WHAT THE EXERCISE ASKS>
Among the entries below, find how many lines carry the word "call" and state only that figure.

Items from a data source>
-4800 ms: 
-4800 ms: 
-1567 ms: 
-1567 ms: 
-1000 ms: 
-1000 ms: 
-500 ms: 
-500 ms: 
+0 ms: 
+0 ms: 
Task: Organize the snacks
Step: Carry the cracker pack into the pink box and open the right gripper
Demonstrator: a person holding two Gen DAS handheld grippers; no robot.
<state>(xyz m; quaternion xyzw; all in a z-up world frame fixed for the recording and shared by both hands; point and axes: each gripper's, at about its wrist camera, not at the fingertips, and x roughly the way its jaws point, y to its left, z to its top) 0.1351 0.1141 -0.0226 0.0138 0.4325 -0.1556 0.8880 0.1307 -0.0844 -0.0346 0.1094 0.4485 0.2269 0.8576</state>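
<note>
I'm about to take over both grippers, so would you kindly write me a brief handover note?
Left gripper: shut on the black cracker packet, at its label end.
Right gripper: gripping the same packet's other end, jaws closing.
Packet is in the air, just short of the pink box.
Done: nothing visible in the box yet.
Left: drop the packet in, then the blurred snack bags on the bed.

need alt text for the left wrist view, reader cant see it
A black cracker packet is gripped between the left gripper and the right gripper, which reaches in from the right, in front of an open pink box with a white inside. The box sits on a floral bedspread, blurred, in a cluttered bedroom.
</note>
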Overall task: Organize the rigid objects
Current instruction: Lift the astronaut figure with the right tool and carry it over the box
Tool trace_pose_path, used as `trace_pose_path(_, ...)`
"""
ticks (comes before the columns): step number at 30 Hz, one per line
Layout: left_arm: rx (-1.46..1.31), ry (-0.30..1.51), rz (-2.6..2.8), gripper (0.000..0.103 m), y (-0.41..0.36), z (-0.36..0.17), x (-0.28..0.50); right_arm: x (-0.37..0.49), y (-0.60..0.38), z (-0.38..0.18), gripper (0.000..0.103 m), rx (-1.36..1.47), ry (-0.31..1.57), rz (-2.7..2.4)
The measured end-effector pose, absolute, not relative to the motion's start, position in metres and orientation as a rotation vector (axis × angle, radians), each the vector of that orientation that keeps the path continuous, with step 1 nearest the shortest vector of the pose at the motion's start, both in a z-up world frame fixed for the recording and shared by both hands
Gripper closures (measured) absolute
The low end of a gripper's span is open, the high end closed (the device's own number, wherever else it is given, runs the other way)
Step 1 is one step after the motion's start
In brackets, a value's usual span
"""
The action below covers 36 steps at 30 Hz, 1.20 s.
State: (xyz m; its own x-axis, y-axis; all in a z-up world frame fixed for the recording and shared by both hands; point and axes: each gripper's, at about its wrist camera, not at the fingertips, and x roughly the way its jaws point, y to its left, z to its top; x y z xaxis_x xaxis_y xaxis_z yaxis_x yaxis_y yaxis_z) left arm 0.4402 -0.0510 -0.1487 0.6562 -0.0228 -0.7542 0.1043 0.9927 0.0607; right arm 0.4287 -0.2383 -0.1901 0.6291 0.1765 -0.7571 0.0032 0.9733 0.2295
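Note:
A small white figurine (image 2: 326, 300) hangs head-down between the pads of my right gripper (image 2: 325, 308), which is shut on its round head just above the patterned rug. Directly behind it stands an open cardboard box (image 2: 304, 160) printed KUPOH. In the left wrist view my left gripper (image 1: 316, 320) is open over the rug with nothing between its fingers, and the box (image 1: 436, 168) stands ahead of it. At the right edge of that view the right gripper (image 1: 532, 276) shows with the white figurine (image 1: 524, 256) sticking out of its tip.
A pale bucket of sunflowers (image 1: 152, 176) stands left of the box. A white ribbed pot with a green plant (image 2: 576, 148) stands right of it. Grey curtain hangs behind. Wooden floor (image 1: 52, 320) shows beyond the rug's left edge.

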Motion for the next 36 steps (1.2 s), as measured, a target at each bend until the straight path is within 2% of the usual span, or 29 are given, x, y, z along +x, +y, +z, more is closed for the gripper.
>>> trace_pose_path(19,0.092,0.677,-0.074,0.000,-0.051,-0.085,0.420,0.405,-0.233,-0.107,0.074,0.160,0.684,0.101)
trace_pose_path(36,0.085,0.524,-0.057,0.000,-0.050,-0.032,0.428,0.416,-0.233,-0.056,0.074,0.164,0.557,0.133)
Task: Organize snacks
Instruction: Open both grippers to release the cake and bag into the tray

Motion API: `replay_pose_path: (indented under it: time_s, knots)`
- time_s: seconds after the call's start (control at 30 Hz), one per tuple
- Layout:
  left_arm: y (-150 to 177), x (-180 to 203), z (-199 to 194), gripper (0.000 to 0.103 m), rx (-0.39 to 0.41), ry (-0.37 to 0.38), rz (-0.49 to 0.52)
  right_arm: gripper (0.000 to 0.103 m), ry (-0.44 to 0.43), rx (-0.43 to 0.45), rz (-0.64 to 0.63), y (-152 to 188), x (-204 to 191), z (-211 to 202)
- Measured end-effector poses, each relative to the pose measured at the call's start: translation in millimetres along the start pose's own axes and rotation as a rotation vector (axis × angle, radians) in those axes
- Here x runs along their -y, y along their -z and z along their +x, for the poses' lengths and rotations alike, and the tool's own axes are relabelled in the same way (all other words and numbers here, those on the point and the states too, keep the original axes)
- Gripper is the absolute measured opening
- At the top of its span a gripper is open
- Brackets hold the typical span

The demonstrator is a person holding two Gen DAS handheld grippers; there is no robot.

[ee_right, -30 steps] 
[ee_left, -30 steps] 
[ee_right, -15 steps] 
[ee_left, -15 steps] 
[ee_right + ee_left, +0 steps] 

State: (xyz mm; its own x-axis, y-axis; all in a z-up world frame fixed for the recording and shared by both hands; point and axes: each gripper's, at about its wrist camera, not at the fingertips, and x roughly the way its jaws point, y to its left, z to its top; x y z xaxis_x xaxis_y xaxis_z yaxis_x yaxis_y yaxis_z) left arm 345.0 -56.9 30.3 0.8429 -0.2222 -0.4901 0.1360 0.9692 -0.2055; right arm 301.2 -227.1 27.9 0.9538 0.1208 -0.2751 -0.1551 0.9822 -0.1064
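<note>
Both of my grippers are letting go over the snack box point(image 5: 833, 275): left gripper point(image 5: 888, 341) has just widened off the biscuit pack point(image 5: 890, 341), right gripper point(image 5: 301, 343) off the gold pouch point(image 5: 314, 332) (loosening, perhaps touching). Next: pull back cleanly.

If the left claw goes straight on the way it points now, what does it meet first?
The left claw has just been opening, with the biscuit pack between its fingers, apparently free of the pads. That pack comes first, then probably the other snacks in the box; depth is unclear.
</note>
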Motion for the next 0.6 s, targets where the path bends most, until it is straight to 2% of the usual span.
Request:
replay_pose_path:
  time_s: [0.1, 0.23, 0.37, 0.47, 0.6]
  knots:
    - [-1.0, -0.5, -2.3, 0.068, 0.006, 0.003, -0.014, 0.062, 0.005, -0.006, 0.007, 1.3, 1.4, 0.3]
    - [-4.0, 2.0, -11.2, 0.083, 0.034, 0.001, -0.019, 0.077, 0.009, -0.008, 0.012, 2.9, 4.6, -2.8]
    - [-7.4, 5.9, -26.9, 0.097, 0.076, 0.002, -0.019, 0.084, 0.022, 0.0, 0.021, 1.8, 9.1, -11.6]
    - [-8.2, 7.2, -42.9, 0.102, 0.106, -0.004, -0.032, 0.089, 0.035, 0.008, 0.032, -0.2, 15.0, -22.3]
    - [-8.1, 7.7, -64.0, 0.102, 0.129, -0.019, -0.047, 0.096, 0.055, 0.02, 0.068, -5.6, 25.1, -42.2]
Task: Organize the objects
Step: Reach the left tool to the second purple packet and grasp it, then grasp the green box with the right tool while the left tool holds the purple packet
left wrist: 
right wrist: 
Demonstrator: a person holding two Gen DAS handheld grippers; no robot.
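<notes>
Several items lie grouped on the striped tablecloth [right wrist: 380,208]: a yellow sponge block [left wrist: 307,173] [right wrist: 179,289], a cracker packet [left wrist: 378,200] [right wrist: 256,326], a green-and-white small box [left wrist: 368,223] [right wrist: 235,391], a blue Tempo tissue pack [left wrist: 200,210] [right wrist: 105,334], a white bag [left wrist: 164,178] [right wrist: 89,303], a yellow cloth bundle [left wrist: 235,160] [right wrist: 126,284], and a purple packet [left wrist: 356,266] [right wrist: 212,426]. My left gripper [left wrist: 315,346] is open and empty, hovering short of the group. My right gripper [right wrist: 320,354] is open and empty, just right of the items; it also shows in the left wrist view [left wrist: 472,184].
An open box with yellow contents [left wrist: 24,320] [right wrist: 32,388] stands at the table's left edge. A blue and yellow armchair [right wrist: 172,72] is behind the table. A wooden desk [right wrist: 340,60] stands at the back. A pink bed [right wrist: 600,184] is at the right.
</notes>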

THE COMPLETED TASK>
2